Activity:
Your result should be every line of the records below that contains the word "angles".

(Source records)
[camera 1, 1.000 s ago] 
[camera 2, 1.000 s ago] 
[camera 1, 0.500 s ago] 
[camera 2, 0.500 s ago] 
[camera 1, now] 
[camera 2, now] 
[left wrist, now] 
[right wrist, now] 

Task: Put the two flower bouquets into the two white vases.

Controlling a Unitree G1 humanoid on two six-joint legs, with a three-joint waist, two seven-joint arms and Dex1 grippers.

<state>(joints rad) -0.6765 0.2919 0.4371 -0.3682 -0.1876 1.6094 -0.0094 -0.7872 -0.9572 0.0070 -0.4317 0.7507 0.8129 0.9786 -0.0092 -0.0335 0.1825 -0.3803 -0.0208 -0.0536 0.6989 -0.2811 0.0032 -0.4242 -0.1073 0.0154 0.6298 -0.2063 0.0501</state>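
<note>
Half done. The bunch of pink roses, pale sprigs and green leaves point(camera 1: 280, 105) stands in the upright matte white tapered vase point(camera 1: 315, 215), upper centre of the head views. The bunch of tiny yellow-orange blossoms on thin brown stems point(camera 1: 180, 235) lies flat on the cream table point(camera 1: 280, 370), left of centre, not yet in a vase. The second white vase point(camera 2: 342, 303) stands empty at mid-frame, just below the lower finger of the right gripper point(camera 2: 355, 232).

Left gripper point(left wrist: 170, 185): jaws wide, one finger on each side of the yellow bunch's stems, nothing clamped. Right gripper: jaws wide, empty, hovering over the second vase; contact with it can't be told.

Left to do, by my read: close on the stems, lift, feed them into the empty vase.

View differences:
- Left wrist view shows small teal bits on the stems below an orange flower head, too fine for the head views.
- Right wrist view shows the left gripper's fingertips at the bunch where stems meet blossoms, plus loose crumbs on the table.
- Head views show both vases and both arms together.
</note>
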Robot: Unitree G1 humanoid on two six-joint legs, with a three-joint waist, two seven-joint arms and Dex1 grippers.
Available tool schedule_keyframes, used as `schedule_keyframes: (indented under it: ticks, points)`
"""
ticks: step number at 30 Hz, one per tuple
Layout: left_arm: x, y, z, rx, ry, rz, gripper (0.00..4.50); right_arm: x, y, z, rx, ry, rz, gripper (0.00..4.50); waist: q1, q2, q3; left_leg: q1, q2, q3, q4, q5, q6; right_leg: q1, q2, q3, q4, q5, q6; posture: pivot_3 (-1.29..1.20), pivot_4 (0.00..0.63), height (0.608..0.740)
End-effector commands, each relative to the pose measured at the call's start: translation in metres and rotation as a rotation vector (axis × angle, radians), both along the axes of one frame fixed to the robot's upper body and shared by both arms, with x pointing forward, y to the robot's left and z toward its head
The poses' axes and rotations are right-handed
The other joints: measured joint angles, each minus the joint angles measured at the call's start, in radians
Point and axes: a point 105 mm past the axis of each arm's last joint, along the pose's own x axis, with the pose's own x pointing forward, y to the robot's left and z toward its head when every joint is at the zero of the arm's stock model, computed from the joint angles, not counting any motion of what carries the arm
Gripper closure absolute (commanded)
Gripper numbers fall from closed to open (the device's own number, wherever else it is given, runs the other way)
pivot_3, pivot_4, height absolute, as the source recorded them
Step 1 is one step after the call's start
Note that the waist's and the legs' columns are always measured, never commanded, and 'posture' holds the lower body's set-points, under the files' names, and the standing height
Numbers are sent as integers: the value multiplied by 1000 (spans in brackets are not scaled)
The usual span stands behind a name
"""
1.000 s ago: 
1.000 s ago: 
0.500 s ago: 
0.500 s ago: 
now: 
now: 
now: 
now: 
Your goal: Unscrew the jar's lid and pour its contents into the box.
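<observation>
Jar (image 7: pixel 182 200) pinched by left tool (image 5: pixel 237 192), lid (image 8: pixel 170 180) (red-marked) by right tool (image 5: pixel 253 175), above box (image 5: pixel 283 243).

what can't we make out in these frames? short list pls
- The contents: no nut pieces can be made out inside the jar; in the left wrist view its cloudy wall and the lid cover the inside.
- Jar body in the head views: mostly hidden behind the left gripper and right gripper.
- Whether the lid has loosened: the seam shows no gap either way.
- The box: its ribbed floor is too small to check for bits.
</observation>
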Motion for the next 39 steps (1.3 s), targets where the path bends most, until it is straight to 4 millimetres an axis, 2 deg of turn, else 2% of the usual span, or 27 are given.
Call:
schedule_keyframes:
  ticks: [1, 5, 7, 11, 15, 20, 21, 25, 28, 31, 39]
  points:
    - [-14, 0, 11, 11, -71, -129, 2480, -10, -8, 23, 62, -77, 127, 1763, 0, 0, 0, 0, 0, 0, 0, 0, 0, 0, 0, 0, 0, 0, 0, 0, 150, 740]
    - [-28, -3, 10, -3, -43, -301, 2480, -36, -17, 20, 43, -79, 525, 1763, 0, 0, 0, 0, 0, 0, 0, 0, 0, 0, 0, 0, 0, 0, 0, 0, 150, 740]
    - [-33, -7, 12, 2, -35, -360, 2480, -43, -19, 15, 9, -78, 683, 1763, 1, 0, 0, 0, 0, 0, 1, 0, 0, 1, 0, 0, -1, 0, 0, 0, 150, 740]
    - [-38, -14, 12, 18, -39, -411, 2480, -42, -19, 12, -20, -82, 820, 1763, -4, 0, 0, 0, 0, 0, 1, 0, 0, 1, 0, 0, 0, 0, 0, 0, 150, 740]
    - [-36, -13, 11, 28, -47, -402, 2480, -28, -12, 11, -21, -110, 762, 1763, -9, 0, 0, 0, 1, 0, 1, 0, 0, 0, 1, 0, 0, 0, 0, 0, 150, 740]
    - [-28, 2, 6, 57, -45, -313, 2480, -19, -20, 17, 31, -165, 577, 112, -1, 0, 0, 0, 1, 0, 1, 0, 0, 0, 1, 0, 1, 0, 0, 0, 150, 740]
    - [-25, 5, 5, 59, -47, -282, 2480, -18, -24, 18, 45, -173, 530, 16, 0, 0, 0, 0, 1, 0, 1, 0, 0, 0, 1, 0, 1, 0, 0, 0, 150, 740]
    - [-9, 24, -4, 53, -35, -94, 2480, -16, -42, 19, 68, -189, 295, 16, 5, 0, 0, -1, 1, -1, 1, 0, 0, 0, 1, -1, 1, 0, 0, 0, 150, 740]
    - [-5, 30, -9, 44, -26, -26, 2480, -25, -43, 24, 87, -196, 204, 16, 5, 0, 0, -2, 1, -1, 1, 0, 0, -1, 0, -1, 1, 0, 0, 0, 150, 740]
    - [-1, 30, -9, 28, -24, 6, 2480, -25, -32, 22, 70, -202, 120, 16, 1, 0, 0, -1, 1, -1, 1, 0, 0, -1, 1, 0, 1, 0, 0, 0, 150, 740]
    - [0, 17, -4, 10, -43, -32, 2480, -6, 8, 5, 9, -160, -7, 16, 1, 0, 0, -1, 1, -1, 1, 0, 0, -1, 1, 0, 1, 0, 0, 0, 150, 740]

The answer:
The other joints: measured joint angles, each minus the joint angles measured at the call's start, in radians
Point and axes: a point 105 mm past the axis of each arm's last joint, along the pose's own x axis, with the pose's own x pointing forward, y to the robot's left and z toward its head when every joint is at the zero of the arm's stock model, computed from the joint angles, not counting any motion of what carries the arm

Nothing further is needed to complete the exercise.